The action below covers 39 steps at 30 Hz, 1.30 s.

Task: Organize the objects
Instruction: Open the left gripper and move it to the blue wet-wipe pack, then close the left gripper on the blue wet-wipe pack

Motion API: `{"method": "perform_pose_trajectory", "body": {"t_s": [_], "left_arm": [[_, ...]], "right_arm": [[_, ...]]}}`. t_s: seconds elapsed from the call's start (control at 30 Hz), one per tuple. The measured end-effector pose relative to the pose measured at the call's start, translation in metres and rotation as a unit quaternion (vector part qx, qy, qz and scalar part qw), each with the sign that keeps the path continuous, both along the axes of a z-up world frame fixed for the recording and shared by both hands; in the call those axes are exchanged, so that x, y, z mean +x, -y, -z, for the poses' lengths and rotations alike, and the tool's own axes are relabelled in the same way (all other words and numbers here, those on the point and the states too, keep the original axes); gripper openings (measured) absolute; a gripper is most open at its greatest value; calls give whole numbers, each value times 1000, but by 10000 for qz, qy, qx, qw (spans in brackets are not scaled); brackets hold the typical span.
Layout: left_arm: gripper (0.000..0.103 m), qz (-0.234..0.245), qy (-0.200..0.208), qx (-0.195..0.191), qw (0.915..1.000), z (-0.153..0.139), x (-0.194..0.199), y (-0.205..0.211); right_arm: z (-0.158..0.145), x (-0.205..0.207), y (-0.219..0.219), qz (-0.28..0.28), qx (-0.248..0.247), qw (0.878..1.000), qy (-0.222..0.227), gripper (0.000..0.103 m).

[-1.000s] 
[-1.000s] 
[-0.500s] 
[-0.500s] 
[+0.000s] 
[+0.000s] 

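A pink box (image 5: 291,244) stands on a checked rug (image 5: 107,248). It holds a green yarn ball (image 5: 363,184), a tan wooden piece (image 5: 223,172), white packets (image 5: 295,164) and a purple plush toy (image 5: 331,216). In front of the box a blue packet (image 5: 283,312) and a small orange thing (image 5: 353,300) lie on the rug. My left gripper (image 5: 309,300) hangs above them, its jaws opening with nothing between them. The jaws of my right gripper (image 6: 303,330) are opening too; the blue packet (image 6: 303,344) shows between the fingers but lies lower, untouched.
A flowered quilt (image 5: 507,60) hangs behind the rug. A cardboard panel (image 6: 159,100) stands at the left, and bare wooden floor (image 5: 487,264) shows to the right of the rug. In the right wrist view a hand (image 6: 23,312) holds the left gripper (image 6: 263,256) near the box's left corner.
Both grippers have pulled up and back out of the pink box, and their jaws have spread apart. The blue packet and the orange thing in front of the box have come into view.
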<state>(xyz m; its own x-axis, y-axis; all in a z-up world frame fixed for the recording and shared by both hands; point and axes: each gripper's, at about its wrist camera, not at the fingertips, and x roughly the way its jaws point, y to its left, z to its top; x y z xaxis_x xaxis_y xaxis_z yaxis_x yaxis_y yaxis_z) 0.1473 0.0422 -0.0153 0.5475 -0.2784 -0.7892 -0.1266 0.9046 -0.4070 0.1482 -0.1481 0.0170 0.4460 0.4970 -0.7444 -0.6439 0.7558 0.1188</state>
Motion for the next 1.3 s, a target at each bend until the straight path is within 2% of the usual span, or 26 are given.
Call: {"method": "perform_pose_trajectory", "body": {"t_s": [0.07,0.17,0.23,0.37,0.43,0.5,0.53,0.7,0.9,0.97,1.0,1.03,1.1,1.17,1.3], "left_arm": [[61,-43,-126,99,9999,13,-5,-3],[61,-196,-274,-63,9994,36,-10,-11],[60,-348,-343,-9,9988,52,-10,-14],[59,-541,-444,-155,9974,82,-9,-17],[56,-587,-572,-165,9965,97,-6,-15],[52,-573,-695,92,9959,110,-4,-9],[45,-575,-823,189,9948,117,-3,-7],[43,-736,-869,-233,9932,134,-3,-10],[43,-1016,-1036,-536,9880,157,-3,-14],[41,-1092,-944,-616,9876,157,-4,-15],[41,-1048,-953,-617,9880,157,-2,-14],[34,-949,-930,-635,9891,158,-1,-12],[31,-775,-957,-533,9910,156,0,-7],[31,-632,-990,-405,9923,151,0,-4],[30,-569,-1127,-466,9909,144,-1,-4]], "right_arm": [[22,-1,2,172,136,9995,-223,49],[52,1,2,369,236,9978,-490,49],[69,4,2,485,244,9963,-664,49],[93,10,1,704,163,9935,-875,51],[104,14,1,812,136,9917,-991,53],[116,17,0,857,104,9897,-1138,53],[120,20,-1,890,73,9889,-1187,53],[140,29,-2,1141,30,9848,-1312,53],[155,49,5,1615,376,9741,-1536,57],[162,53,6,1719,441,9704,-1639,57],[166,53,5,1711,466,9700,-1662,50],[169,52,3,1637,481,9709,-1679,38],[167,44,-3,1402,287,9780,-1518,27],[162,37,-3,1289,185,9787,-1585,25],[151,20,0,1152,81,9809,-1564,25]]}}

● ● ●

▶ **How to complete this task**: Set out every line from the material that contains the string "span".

▶ **Expected answer**:
Motion API: `{"method": "perform_pose_trajectory", "body": {"t_s": [_], "left_arm": [[_, ...]], "right_arm": [[_, ...]]}}`. t_s: seconds elapsed from the call's start (control at 30 Hz), one per tuple. The measured end-effector pose relative to the pose measured at the call's start, translation in metres and rotation as a unit quaternion (vector part qx, qy, qz and scalar part qw), each with the sign that keeps the path continuous, both along the axes of a z-up world frame fixed for the recording and shared by both hands; in the call those axes are exchanged, so that x, y, z mean +x, -y, -z, for the poses' lengths and rotations alike, and the tool's own axes are relabelled in the same way (all other words and numbers here, those on the point and the states too, keep the original axes); gripper openings (measured) absolute; a gripper is most open at its greatest value; calls give whole numbers, each value times 1000, but by 10000 for qz, qy, qx, qw (spans in brackets are not scaled); brackets hold the typical span.
Motion for the next 1.3 s, a target at each bend until the straight path is within 2% of the usual span, or 26 are given.

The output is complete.